Se dijo que debía alterar su escala de valores y esforzarse en descubrir las bellezas del desierto, o de lo contrario el desierto paralizaría su espíritu. Que haya belleza en el colmo de la sequedad, pensó Dekkeret, belleza en la amenazadora angulosidad, belleza en cicatrices de viruelas, belleza en raídas plantas que por la noche emitían un fulgor verde claro. Que lo puntiagudo sea hermoso, que lo desolado sea hermoso, que lo áspero sea hermoso. ¿Qué es belleza, se preguntó Dekkeret, si no una respuesta aprendida a las cosas que se contemplan? ¿Por qué una pradera es en sí más hermosa que un desierto lleno de guijarros?
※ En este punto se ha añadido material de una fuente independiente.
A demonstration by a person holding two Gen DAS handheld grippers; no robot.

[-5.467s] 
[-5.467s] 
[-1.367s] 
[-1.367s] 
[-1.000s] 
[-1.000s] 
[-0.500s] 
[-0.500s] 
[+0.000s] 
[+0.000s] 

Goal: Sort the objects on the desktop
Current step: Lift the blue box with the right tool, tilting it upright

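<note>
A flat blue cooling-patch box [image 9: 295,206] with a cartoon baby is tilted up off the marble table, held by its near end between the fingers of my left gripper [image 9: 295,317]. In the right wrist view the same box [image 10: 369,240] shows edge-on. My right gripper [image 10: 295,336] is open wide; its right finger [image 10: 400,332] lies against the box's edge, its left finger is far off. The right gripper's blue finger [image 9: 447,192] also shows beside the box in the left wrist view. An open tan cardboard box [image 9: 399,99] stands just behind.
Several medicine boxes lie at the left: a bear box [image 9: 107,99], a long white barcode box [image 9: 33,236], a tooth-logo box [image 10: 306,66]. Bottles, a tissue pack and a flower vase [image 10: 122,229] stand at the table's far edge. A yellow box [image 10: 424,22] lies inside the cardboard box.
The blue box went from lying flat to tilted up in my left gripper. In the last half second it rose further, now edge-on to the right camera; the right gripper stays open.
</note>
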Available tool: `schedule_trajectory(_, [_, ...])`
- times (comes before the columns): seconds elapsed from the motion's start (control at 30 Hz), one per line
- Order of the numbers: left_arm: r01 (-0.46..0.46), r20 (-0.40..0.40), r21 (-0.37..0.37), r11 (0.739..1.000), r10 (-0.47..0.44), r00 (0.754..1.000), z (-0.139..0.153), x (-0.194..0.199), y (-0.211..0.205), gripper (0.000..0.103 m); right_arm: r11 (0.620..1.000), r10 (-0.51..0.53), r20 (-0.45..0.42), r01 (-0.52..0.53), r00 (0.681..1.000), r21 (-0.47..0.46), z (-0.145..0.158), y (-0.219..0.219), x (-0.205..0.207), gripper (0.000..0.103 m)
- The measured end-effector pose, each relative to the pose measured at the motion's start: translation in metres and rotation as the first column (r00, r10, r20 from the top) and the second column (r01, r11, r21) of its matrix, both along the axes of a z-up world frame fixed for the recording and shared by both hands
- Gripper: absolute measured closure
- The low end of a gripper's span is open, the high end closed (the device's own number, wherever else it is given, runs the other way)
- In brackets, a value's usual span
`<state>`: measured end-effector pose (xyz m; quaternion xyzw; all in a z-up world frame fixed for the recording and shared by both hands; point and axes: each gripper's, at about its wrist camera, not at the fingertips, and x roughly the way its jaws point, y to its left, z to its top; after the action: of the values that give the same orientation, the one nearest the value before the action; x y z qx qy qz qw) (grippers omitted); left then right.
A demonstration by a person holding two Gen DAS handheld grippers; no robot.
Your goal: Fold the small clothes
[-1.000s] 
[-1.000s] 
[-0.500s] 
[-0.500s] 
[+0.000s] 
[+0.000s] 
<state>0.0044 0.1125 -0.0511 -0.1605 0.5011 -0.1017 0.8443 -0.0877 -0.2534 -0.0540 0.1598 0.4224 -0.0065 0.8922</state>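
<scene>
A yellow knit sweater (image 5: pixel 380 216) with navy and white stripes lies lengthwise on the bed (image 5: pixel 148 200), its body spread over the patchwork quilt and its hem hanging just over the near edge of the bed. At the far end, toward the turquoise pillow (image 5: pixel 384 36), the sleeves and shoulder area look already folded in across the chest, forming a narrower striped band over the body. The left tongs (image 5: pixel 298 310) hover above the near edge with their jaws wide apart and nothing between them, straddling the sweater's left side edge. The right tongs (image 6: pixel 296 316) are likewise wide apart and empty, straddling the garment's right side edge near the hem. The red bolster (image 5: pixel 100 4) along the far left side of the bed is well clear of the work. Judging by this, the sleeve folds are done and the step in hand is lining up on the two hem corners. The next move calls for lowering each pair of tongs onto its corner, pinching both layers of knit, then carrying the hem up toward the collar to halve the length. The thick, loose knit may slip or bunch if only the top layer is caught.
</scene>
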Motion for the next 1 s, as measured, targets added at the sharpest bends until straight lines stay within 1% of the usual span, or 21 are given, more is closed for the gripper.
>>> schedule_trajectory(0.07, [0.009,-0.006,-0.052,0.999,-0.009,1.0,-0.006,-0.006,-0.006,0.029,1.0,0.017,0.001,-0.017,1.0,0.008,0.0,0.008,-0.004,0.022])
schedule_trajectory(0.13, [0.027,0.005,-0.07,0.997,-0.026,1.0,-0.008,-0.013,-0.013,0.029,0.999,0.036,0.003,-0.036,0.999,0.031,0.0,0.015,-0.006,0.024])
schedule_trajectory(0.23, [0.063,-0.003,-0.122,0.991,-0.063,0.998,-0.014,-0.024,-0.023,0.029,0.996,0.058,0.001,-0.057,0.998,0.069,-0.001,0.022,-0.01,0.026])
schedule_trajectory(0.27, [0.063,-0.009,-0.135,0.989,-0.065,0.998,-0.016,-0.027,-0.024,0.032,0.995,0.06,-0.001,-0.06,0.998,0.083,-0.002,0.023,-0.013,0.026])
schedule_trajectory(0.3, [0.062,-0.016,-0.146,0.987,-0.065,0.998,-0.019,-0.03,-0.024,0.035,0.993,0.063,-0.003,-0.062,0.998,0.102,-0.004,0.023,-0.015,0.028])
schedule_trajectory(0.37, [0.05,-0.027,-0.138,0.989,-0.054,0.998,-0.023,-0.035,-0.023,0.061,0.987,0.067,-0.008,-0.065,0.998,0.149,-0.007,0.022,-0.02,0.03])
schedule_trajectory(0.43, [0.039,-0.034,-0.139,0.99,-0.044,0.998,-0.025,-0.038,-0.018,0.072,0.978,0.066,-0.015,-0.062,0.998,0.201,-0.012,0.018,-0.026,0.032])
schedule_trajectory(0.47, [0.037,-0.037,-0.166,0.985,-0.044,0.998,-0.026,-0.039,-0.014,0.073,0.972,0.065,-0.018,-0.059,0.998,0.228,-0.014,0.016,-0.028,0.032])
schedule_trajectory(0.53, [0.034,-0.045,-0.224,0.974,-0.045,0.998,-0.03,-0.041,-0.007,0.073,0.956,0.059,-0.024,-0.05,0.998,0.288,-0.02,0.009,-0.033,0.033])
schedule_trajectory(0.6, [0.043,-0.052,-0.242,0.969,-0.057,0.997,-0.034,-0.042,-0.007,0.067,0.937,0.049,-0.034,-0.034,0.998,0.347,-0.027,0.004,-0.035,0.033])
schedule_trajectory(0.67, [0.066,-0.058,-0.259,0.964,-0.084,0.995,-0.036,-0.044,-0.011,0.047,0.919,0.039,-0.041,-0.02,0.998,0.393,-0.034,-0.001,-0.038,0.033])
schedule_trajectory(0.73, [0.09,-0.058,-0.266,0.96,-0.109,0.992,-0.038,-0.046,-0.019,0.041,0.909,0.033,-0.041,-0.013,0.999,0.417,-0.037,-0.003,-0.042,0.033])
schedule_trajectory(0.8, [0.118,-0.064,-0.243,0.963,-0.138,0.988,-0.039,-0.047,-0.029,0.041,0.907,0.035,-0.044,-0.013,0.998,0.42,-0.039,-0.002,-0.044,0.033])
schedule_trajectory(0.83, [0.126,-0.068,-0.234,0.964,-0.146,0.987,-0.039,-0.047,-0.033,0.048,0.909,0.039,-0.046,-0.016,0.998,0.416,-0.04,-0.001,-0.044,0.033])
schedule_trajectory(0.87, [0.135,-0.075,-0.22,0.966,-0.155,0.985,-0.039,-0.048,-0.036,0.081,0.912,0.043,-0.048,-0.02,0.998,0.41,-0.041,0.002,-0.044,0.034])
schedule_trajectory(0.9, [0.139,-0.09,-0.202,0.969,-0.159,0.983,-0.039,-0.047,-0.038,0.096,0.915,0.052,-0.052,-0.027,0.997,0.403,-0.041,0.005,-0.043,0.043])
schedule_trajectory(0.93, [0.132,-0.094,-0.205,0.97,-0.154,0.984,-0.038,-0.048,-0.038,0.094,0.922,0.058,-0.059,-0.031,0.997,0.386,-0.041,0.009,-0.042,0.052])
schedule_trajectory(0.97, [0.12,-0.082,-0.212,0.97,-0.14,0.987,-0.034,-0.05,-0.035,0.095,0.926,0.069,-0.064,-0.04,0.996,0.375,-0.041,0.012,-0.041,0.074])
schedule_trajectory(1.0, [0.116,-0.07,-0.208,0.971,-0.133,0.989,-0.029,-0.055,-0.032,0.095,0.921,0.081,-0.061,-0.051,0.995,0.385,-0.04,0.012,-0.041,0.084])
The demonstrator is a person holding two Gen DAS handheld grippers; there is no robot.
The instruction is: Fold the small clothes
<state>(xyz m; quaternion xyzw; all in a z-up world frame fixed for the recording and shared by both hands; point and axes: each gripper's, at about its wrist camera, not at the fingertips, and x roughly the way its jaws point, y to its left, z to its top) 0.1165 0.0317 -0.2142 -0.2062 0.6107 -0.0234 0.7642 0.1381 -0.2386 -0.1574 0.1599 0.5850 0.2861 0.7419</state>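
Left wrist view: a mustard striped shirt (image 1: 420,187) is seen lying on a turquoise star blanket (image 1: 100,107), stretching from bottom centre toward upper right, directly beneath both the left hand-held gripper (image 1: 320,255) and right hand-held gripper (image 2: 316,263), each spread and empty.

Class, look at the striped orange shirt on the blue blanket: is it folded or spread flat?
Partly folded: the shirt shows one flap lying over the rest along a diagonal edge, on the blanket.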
La belleza, dicen, depende de los ojos del que observa. En consecuencia vuelve a educar tu vista, Dekkeret, no sea que la fealdad de este territorio acabe contigo. Se esforzó en amar el desierto. Apartó de su mente adjetivos como «desolado», «depresivo» y «repugnante» como si extrajera los colmillos de un animal salvaje, y se obligó a considerar el panorama como delicado y alentador. Se forzó a admirar los retorcidos estratos de las fases rocosas visibles y las enormes muescas de los desecados lechos. Descubrió aspectos de gozo en los sucios y exhaustos matorrales. Vio rasgos apreciables en las menudas, dentudas criaturas nocturnas que de vez en cuando cruzaban velozmente la carretera. Y conforme iba consumiéndose la noche, el desierto le pareció menos odioso, luego neutral, y por fin creyó que realmente veía cierta belleza. Una hora antes del amanecer, Dekkeret había dejado de pensar en todo ello. La mañana llegó de repente: un haz de llamas anaranjadas que chocaban en la pared montañosa, al oeste, un brazo de fuego rojo brillante que se alzaba sobre el borde opuesto de las montañas, y luego el sol, con su faz amarillenta exhibiendo una tonalidad verde y bronce más acusada que en las latitudes septentrionales, irrumpiendo en el cielo igual que un globo desatado. En el momento de la apocalíptica salida del sol Dekkeret se sorprendió al recordar con agudo dolor a la archirregiomando Golator Lasgia y preguntarse si ella estaría viendo el amanecer, y en compañía de quién. Saboreó el dolor durante un rato, y después, tras desterrar esos pensamientos, habló con Barjazid.